Decreasing socioeconomic status and worse surgical outcomes have also been observed.
To further explore the complex associations between race, socioeconomic status, and health, investigators led by Brittany L. Willer, MD, Nationwide Children’s Hospital in Columbus, Ohio, conducted a cohort study to determine whether SES was associated with lower pediatric postoperative mortality.
Initially, Willer and colleagues performed a retrospective analysis of the Children’s Hospital Association Pediatric Health Information System (PHIS).
Data from the 51 pediatric tertiary care hospitals included in the PHIS included demographic information, diagnoses, procedures, billing codes for procedures, medications, and lab tests.
The team searched for data for both Black and White children younger than 18 years who underwent inpatients surgical procedures between January 1, 2004, and December 31, 2020. Patients with missing information on race and median household income of the zip code of residence were included in the study.
Investigators grouped household income into 4 quartiles, with quartile 1 (lowest income) indicating less than $33 190 per year, quartile 2 indicating $33 190 to $41 850 per year, quartile 3 indicating $41 851 to $54 728 per year, and quartile 4 (highest income) indicating more than $54 728 per year. Race was self-reported by parents or guardians at admission or assessed by the registration team consistent with each hospital’s policy and state legislation.
The primary outcome for the study was in-hospital postoperative mortality defined as death after an index surgical procedure.
A total of 1,378,111 children who received inpatient surgical procedures were included in the study, 773,364 of whom were male. Among these participants, 248,464 were Black (18%) , 112,647 were White (82%), 211,127 (15.3%) were Hispanic, and 825, 477 (59.9%) were non-Hispanic.
Only 49,541 Black children (20.3%) belonged to the highest income quartile compared to 482,758 White children (43.0%).

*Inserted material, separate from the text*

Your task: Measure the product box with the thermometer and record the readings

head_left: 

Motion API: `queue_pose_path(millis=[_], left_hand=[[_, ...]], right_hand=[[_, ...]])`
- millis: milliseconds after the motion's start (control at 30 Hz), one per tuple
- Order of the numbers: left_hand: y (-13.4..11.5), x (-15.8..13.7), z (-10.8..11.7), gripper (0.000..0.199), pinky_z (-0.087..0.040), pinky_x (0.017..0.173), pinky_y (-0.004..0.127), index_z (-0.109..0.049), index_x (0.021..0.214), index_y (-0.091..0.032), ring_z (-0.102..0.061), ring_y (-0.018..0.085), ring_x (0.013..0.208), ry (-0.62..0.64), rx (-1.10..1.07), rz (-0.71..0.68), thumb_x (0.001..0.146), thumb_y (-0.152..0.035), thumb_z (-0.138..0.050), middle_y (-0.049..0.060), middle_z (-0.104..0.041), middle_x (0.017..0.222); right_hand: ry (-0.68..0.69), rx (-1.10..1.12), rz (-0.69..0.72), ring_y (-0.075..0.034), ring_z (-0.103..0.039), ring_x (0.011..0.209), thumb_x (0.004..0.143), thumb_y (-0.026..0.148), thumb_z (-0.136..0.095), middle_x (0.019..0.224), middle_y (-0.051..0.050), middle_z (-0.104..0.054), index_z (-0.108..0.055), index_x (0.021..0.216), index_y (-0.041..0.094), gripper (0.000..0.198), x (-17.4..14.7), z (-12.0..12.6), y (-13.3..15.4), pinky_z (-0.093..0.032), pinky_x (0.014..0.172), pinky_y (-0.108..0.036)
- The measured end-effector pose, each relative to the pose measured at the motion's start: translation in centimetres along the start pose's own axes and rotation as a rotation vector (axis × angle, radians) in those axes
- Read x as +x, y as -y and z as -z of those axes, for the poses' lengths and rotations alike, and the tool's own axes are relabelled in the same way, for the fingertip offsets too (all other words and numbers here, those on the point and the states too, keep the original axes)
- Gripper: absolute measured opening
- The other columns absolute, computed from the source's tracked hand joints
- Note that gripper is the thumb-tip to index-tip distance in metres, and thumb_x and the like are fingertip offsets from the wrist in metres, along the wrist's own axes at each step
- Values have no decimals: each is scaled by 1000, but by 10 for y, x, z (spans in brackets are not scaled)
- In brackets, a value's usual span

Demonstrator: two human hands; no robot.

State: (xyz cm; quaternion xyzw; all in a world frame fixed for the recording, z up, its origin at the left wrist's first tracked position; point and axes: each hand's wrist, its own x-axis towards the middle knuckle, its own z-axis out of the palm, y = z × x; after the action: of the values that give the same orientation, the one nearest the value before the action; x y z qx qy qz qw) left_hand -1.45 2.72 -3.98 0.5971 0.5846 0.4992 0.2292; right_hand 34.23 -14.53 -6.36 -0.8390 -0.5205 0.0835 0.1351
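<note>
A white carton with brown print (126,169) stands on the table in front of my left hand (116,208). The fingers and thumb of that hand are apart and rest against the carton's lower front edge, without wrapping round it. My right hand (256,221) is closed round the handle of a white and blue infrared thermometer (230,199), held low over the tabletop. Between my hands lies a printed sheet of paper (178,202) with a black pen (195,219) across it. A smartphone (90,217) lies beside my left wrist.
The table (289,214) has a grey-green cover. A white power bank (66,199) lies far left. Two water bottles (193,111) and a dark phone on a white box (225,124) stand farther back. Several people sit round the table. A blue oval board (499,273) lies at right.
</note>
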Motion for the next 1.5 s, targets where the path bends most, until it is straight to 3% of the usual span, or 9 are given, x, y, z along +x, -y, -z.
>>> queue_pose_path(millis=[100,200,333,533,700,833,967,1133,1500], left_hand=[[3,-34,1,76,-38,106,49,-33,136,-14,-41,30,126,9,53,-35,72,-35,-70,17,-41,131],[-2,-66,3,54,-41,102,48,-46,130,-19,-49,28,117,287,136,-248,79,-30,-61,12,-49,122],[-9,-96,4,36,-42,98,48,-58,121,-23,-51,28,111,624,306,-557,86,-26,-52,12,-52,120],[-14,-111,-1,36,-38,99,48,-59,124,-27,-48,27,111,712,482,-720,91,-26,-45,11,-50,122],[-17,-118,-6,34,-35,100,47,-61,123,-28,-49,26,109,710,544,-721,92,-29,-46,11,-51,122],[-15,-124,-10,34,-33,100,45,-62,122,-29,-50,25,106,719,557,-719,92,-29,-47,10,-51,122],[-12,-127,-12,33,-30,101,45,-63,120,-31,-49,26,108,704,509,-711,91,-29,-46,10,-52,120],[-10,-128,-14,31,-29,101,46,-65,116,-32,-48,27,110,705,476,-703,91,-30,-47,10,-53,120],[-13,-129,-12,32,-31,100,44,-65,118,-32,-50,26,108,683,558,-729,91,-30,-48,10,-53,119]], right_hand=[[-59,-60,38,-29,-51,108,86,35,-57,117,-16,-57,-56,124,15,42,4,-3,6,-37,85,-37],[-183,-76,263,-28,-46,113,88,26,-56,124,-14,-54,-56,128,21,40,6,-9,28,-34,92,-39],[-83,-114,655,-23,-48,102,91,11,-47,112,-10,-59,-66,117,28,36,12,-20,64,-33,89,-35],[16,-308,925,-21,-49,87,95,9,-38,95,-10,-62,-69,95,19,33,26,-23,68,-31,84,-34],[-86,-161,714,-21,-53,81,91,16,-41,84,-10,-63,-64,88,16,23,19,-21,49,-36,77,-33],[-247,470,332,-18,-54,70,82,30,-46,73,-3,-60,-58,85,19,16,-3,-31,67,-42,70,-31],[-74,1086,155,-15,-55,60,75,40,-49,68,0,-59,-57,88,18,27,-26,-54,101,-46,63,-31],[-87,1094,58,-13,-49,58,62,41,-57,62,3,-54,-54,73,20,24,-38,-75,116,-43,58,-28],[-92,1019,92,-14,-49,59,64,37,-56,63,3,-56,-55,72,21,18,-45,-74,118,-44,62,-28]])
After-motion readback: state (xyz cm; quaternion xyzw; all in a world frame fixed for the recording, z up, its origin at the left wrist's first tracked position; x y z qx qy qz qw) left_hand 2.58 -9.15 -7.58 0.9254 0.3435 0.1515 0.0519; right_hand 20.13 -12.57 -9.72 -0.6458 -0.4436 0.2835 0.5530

As income quartile increased, investigators noted the mortality rate decreased, with the overall mortality being 1.2%. Among those belonging to the 3 lowest income quartiles, Black children had 33% higher odds of postoperative death compared with White children (adjusted odds ratio, 1.33; 95%CI, 1.27-1.39; P < .001).
The team observed that this racial disparity gap persisted among children belonging to the highest income quartile (adjusted odds ratio, 1.39; 95%CI, 1.25-1.54; P < .001), with postoperative mortality rates among Black children in the highest income quartile (1.30%; 95%CI, 1.19%-1.42%) being comparable to those of White children in the lowest income quartile (1.20%; 95%CI, 1.16%-1.25%).
Additionally, the interaction between Black race and income was not statistically significant on either the multiplicative scale (β for interaction = 1.04; 95%CI, 0.93-1.17;P = .45) or the additive scale (relative excess risk due to interaction = 0.01; 95%CI, −0.11 to 0.11; P > .99), suggesting no reduction in the disparity gap across increasing income levels.
With this data, Willer and investigators suggested that the interventions addressing socioeconomic disparities have not fully addressed the persistent racial disparities in pediatric postoperative mortality.
“A multifaceted approach that includes dismantling of socioeconomic barriers, equitable availability of comprehensive pediatric surgical care, and personalized care for children of all races is needed,” the team wrote.